Os números são do IHRU – Instituto da Habitação e Reabilitação Urbana e estimam que é preciso um investimento de cerca de 1700 milhões de euros para dar resposta às carências habitacionais existentes no território nacional. O mais recente diagnóstico sobre o tema revela que a situação afecta mais de 25 mil famílias.

 

Segundo o Levantamento Nacional das Necessidades de Realojamento Habitacional, publicado na semana passada, existem, em Portugal, 187 municípios com carências habitacionais sinalizadas, 25 762 famílias em situação habitacional claramente insatisfatória e 31 526 fogos sem as condições mínimas de habitabilidade. Segundo o diagnóstico, as áreas metropolitanas de Lisboa e Porto apresentam uma “forte concentração” de carências habitacionais, com 74% do total das famílias identificadas.

 

Os números divulgados ilustram a preocupação do investigador do CICS.NOVA Gonçalo Antunes – “[No que se refere à habitação] O problema prioritário parece-me estar na existência, em pleno século XXI, de bairros de habitações precárias que subsistem nas duas grandes áreas metropolitanas. Estamos a falar de direitos humanos elementares que ainda não são salvaguardados para todos.

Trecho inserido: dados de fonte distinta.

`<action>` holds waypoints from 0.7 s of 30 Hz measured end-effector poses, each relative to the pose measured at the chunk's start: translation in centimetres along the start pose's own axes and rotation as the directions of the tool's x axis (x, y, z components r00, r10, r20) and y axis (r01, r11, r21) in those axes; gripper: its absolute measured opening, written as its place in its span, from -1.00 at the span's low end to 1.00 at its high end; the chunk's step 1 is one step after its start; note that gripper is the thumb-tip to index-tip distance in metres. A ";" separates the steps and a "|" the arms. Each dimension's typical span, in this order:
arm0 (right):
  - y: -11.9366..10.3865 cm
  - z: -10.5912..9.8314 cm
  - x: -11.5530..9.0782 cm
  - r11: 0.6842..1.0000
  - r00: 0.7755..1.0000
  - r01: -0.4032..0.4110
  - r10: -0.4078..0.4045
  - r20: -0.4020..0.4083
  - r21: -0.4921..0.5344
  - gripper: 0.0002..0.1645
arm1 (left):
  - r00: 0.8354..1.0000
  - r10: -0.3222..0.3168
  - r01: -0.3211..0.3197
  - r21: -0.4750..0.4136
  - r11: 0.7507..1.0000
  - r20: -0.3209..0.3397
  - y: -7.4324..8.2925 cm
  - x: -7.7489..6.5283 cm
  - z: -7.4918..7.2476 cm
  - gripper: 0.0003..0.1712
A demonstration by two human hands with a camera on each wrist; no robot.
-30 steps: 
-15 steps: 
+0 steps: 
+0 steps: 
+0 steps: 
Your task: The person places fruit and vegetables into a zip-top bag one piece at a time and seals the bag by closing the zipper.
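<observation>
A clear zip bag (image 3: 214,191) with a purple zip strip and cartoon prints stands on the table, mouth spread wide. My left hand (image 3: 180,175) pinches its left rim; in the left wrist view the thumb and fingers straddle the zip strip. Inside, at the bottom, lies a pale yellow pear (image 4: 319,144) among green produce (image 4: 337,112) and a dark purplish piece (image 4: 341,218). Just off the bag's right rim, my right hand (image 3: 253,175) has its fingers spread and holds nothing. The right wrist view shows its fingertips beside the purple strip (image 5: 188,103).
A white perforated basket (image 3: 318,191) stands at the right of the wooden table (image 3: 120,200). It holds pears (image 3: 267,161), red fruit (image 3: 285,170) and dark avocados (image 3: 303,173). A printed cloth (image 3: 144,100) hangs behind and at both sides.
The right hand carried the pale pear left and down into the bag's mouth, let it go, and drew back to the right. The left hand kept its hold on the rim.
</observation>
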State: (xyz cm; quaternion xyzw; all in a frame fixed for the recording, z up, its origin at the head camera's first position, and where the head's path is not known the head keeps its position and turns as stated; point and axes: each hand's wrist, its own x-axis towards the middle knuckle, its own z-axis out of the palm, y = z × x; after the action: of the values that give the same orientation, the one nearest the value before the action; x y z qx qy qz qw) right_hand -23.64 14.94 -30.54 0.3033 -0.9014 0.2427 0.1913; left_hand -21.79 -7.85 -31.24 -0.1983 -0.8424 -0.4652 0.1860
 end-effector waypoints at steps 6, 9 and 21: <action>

É um problema que necessita de ser resolvido com a maior urgência”.

 

O especialista, cujo trabalho de investigação se tem debruçado sobre as políticas de habitação nacionais desde 1820 até ao presente, foi um dos oradores da conferência “Habitação in Foco: da Comunidade aos Decisores”, que teve lugar na semana passada em Lisboa, organizada pelo projecto Urbanólogo, e na qual esteve também a secretária de Estado da Habitação, Ana Pinto.

 

Nos últimos tempos, o tema da habitação tem estado debaixo dos holofotes, tendo ganho especial mediatismo nas últimas eleições autárquicas. “A habitação é um direito consagrado na Constituição, mas que não tem uma base legal que o sustente (…). Actualmente, pessoas continuam a viver em condições pouco dignas em termos de habitabilidade, que é o ponto de partida para uma cidadania plena. Ao mesmo tempo, a habitação é cada vez menos acessível mesmo para a classe média”, esclarece a equipa do Urbanólogo, da qual fazem parte Maria João Gomes, Marianna Monte e Madalena Corte-Real. Como sugestões possíveis para a atenuar o problema, as investigadoras apontam a disponibilização de “mais dinheiro do Orçamento de Estado para a habitação”, a reabilitação e direccionamento de edifícios públicos devolutos para a habitação e a implementação de medidas de estímulo ao mercado imobiliário para o arrendamento a longo prazo, atenuando a diferença de rentabilidade quando comparado com o arrendamento de curta duração.

 

Perante as soluções no horizonte, as expectativas de Gonçalo Antunes face ao trabalho desenvolvido estão “elevadas”, nomeadamente no que se refere à “Nova Geração de Políticas de Habitação“, apresentada e alvo de discussão pública ainda no final de 2017. “É uma oportunidade para definir uma nova estratégia para a acção do Estado no sector da habitação e adaptar os instrumentos já existentes às necessidades actuais, assim como de resolver uma série de questões que subsistem e que a legislação actual não foi capaz de solucionar”, considera.

 

E qual deve ser a abordagem de uma cidade inteligente à temática da habitação? “O conceito de cidade inteligente deve assentar nas pessoas e na melhoria da sua qualidade de vida, que deve ser sustentável, equilibrada, saudável e segura. Qual o tema mais importante para a qualidade de vida dos cidadãos do que a (nossa) habitação e todo o espaço urbano que a envolve?!”, refere o também docente da Faculdade de Ciência Sociais e Humanas da Universidade Nova de Lisboa (Nova FCSH). Por isso, o “número de oportunidades e a complementaridade são quase inesgotáveis”. Como exemplo, o investigador aponta a plataformarecentemente criada pelo INE que permite conhecer o valor mediano do metro quadrado para algumas das cidades do nosso país. “Quer isto dizer que quem quer comprar casa já não está dependente da avaliação que as imobiliárias fazem do território, e pode aceder a informação oficial do valor mediano do metro quadrado para determinado local em específico. É a cidade inteligente ao serviço das pessoas”.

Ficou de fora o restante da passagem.